Therapeutic approaches based on the application of generic antioxidant molecules in human trials have attracted much attention, but specific pharmacological strategies that selectively target oxidative pathways are still lacking
[114]. Therefore, since NOX homologs are mainly regulated by enhanced expression and/or activation mechanisms, modulation of NOXs expression, as well as their activity, are considered new promising therapeutic approaches. For instance, NOX suppression by chemical inhibition or genetic silencing impacts on cancer cells leading to a decrease in glycolysis, a loss of cell viability, and an inhibition of cancer growth in vivo
[31]. Consistently, mice deficient in NOX2 (NOX2KO) show a smaller visceral adipose deposit, attenuated visceral adipocyte hypertrophy, and diminished visceral adipose macrophage infiltration compared with wild-type mice. In NOX2KO mice, the glucose regulation was improved and detrimental effects were attenuated, in response to a high fat diet
[115].
The therapeutic role of different miRNAs in the regulation of NOX expression has been explored in several studies. For instance, miR-146a shows a full alignment of 11-nucletide within the 3′-UTR of the human NOX4 and attenuates upregulation of NOX4 expression induced by glucose or thrombin in a diabetic atherothrombosis mouse model
[116]. Similarly, miR-25 shows a 7-nucleotide match within 3′-UTR of NOX4
[117]. In high glucose-treated glomerular mesangial cells, the decreased level of miR-25 correlates with increased NOX4 expression
[117]. NOX4 is also a direct target of miR-423-5p, both in vitro and in vivo, and the reduced expression levels of miR-423-5p correlates with enhanced NOX4 expression
[118].
Further therapeutic approaches with miRNAs are based on the targeting of the cytosolic regulatory subunits of NOXs.
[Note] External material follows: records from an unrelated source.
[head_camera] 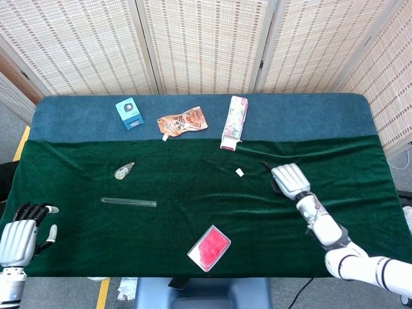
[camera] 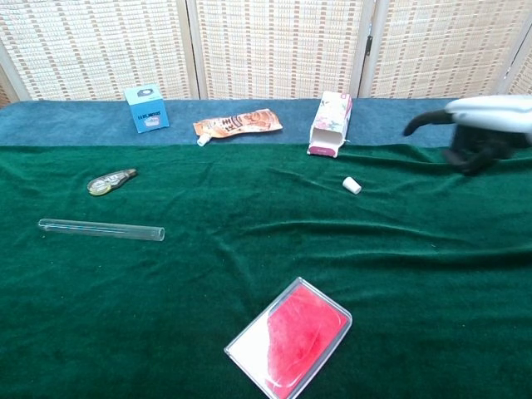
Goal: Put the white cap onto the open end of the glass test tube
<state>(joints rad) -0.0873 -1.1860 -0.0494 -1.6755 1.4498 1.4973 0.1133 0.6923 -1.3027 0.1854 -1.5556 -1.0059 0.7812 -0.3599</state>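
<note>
The small white cap (head_camera: pixel 239 172) (camera: pixel 352 184) lies on the green cloth right of centre. The glass test tube (head_camera: pixel 129 202) (camera: pixel 100 229) lies flat on the left, its open end pointing right. My right hand (head_camera: pixel 290 180) (camera: pixel 482 129) hovers just right of the cap, palm down and thumb stretched toward it. It holds nothing and does not touch the cap. My left hand (head_camera: pixel 19 238) sits at the table's front left corner, fingers apart and empty. It appears only in the head view.
A blue box (head_camera: pixel 129 112), an orange pouch (head_camera: pixel 183 121) and a pink carton (head_camera: pixel 234 122) lie along the back strip. A correction-tape dispenser (head_camera: pixel 124 170) lies above the tube. A red card case (head_camera: pixel 209 248) lies near the front edge.
</note>
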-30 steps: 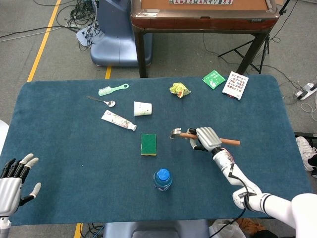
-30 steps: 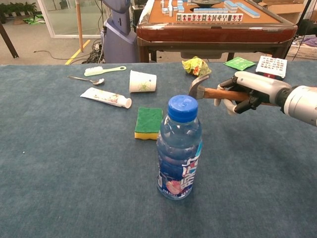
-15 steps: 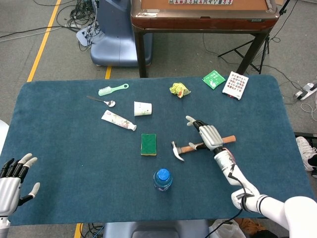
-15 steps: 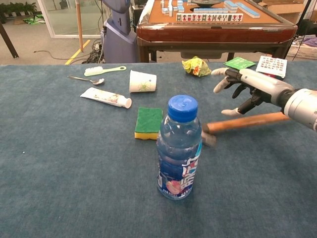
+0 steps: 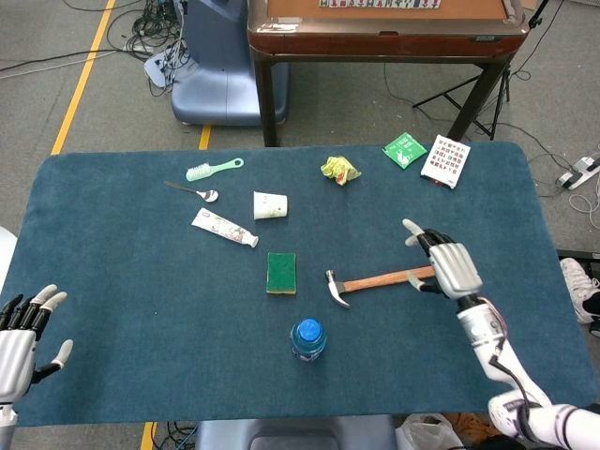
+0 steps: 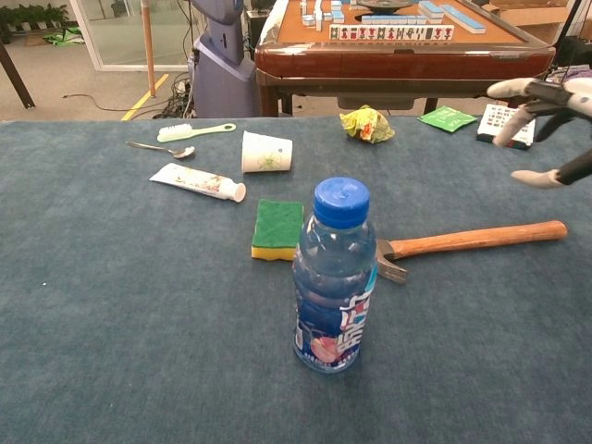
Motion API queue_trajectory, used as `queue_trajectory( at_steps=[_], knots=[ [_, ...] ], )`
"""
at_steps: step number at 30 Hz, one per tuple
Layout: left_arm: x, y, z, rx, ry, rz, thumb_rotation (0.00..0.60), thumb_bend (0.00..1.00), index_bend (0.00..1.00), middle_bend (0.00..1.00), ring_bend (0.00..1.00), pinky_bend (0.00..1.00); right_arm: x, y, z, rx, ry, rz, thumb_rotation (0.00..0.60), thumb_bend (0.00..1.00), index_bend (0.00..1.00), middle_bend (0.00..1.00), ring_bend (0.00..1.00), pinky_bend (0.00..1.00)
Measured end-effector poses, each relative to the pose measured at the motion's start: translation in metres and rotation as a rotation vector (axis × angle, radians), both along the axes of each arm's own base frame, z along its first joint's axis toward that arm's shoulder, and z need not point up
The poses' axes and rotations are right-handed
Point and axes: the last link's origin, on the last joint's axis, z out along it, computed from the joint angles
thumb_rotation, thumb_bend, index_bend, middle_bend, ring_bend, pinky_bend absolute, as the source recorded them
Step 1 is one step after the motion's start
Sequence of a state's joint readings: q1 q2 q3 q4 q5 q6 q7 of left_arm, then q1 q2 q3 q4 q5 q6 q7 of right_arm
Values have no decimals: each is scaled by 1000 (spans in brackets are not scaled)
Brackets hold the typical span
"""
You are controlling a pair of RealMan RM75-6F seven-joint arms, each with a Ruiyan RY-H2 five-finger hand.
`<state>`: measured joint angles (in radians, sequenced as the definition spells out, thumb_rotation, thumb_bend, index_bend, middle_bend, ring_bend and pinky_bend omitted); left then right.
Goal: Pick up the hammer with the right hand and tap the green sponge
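The hammer (image 5: 370, 280) lies flat on the blue table, metal head toward the sponge, wooden handle (image 6: 476, 239) pointing right. The green sponge (image 5: 280, 272) with its yellow underside (image 6: 277, 228) sits a short way left of the hammer head. My right hand (image 5: 448, 264) hovers at the handle's far end with fingers spread, holding nothing; in the chest view it (image 6: 548, 129) shows at the right edge, above the handle. My left hand (image 5: 22, 333) rests open at the table's near left corner.
A water bottle (image 6: 335, 277) stands close in front of the hammer head. A paper cup (image 5: 269, 205), toothpaste tube (image 5: 224, 228), spoon (image 5: 192, 191) and toothbrush (image 5: 214, 169) lie at the back left. A yellow wrapper (image 5: 339, 170), green packet (image 5: 404, 149) and card (image 5: 445, 160) lie at the back right.
My right hand let go of the hammer, which dropped onto the table beside the sponge. The hand then opened and drew back to the right, past the handle's end.
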<state>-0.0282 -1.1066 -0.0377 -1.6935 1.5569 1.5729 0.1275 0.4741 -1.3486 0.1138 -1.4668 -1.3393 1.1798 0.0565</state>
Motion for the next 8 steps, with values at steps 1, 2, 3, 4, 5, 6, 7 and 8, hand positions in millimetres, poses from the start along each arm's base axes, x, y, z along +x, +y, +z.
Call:
queue_trajectory(
  at_steps=[1,2,3,4,5,6,7,8],
  knots=[
    [0,1,0,-1,2,-1,600,283,173,125,140,63,-6,12,11,-14,28,-16,600,306,85,339,208,289],
    [1,2,-1,-2,3,-3,600,283,173,125,140,63,-10,21,19,-28,47,-28,600,306,94,340,216,289],
    [1,3,-1,-4,3,-5,600,283,173,125,140,63,-14,30,27,-43,63,-41,600,306,97,341,222,289],
    [2,3,-2,-6,4,-7,600,283,173,125,140,63,-20,41,35,-64,76,-59,600,306,97,342,227,289],
    [2,4,-3,-7,5,-8,600,283,173,125,140,63,-24,50,41,-78,82,-72,600,306,98,343,228,289],
    [2,4,-3,-9,7,-10,600,283,173,125,140,63,-28,58,45,-93,87,-83,600,306,98,344,228,289],
    [3,5,-4,-12,9,-12,600,283,173,125,140,63,-32,69,52,-112,92,-96,600,306,98,346,228,289],
    [4,6,-5,-14,9,-14,600,283,173,125,140,63,-35,77,56,-127,96,-105,600,306,98,349,229,289]
  ],
)
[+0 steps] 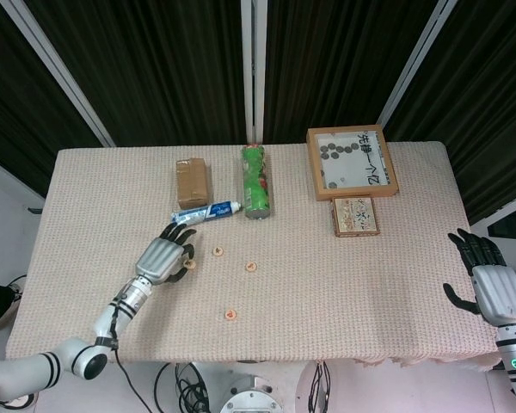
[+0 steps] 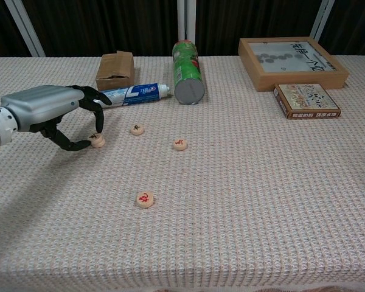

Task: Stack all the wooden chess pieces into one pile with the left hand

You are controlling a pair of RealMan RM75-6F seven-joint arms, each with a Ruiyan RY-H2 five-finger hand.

For instance, miR-126 overexpression decreased NOX2 activation by reducing the expression of p67
phox and Rac family small GTPase 1
[119].
Currently, no FDA-approved miRNA-related drugs are available. The main limitation of this therapeutic approach is selectivity in targeting a NOX isoform in a specific single cell and/or tissue in a controlled manner. To date, the majority of miRNA-based therapeutic approaches have been focused on NOX4 modulation. Therefore, further studies are required to identify new miRNAs able to selectively modulate the other NOX homologs.
In conclusion, the interplay of NOX-modulated redox signaling pathways associated with metabolism is novel and is still far from being fully elucidated. Therefore, a better understanding of how NOX enzymes drive these complex adaptive responses will provide new mechanistic insights into metabolic reprogramming that may contribute to the development of new molecular and more selective therapeutic strategies.